BEGIN
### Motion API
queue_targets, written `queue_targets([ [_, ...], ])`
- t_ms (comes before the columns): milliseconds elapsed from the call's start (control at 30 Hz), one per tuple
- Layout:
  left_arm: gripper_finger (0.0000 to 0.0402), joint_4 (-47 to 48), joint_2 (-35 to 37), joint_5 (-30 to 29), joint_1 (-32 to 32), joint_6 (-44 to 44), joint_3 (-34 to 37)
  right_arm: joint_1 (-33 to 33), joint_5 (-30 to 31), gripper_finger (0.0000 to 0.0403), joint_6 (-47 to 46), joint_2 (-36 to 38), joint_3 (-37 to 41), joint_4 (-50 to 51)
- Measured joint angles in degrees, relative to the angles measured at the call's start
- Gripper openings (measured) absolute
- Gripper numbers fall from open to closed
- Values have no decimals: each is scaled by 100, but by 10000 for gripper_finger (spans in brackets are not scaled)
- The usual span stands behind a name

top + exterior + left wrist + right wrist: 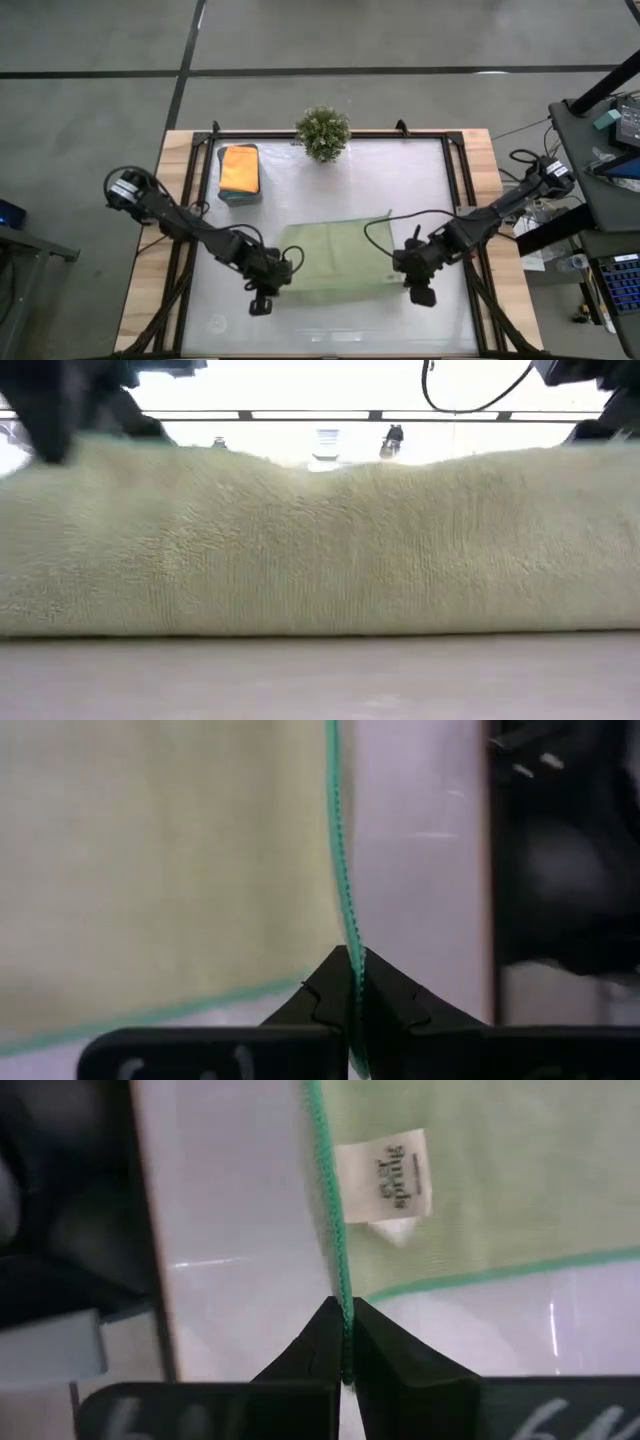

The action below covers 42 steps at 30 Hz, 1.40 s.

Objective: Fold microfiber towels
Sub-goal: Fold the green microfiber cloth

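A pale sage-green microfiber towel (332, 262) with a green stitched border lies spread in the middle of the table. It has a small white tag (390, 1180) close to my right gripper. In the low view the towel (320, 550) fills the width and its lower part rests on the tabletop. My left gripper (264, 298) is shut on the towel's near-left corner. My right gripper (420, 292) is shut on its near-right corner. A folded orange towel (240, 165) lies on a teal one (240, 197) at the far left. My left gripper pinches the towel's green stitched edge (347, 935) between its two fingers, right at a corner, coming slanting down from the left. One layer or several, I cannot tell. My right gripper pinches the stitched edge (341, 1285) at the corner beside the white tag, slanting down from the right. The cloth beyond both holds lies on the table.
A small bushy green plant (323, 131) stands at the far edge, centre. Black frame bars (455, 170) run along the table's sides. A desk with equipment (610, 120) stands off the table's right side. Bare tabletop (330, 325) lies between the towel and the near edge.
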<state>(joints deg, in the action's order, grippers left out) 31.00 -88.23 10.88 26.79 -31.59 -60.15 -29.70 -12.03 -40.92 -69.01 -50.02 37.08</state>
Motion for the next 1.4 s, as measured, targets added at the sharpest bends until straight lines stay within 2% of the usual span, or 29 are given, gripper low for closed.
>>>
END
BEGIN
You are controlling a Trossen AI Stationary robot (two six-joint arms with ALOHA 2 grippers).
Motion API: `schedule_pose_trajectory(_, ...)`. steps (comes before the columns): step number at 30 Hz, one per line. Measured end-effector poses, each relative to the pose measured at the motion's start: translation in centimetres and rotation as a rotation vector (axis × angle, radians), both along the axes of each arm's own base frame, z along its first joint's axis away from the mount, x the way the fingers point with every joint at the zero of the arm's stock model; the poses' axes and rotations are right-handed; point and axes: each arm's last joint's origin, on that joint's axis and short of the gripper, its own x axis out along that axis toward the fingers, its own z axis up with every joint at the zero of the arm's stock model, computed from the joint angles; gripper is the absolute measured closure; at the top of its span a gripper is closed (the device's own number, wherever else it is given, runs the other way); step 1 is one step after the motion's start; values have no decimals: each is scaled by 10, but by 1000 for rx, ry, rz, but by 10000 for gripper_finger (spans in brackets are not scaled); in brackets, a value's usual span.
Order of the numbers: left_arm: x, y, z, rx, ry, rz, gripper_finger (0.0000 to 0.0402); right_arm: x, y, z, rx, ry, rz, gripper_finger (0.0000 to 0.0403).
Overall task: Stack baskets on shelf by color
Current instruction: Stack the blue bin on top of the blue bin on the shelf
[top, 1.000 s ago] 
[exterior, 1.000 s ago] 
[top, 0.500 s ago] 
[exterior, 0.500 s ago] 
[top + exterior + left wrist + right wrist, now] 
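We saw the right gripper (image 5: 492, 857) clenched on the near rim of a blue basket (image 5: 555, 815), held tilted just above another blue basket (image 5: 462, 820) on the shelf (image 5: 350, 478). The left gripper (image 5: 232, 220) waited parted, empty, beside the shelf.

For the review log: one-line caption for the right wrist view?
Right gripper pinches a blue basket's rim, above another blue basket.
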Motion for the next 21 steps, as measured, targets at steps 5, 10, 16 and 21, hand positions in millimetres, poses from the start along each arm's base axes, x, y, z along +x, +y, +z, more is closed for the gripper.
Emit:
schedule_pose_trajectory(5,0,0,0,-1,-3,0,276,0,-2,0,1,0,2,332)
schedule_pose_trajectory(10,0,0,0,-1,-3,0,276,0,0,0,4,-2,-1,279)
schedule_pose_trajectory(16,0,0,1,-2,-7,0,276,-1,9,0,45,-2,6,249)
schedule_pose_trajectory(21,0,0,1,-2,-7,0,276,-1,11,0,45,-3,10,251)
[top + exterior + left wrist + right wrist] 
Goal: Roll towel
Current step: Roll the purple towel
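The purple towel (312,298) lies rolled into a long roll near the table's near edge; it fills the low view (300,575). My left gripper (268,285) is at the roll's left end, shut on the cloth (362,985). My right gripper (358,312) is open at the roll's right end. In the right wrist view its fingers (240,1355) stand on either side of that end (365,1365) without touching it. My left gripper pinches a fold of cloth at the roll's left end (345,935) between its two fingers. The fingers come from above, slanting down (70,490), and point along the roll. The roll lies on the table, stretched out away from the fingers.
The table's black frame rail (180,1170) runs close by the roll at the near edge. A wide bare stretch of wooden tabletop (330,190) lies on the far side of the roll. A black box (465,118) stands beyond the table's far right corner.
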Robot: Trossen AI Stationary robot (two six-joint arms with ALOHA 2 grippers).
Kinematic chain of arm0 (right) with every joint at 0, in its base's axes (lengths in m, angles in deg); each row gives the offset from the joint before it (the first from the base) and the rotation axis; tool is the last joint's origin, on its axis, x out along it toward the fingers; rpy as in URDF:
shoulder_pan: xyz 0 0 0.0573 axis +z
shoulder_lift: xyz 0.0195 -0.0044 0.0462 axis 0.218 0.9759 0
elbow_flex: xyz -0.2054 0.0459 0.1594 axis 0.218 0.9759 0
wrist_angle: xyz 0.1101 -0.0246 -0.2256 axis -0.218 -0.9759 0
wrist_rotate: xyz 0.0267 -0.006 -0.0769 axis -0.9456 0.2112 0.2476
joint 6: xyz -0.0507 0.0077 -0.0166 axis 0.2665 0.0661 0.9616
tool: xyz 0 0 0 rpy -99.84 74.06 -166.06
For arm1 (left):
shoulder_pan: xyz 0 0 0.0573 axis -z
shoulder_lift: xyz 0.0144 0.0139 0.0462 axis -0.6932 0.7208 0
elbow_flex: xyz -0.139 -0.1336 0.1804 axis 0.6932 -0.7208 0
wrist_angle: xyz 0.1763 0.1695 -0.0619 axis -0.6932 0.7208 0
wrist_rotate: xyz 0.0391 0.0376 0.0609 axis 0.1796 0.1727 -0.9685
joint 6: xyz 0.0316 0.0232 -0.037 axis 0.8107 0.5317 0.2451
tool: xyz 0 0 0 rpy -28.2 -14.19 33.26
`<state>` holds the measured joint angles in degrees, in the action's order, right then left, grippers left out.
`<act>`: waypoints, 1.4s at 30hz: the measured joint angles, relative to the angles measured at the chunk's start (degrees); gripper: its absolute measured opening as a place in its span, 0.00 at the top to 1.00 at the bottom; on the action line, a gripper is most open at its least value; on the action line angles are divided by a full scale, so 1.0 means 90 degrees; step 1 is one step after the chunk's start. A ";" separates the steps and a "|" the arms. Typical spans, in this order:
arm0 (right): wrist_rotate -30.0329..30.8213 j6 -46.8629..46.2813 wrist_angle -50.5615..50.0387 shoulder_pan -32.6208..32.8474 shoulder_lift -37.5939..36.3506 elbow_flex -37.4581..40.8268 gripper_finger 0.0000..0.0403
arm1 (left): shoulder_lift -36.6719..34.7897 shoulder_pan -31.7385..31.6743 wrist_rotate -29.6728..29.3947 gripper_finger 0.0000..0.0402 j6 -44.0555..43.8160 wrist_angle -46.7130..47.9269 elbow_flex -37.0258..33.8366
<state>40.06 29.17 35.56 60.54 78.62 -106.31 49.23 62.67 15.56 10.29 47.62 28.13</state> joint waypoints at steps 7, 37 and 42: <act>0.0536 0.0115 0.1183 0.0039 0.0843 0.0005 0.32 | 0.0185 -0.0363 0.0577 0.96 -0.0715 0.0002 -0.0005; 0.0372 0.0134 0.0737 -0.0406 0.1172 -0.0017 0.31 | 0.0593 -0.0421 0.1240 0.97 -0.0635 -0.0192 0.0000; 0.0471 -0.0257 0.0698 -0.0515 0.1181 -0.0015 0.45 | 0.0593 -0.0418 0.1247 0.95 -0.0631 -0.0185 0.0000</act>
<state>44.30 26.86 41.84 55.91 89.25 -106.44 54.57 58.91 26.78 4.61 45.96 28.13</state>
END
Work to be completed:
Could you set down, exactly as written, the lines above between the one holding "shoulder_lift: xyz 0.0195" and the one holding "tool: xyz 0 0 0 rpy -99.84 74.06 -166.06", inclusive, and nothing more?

Reply to the exercise:
shoulder_lift: xyz 0.0195 -0.0044 0.0462 axis 0.218 0.9759 0
elbow_flex: xyz -0.2054 0.0459 0.1594 axis 0.218 0.9759 0
wrist_angle: xyz 0.1101 -0.0246 -0.2256 axis -0.218 -0.9759 0
wrist_rotate: xyz 0.0267 -0.006 -0.0769 axis -0.9456 0.2112 0.2476
joint 6: xyz -0.0507 0.0077 -0.0166 axis 0.2665 0.0661 0.9616
tool: xyz 0 0 0 rpy -99.84 74.06 -166.06

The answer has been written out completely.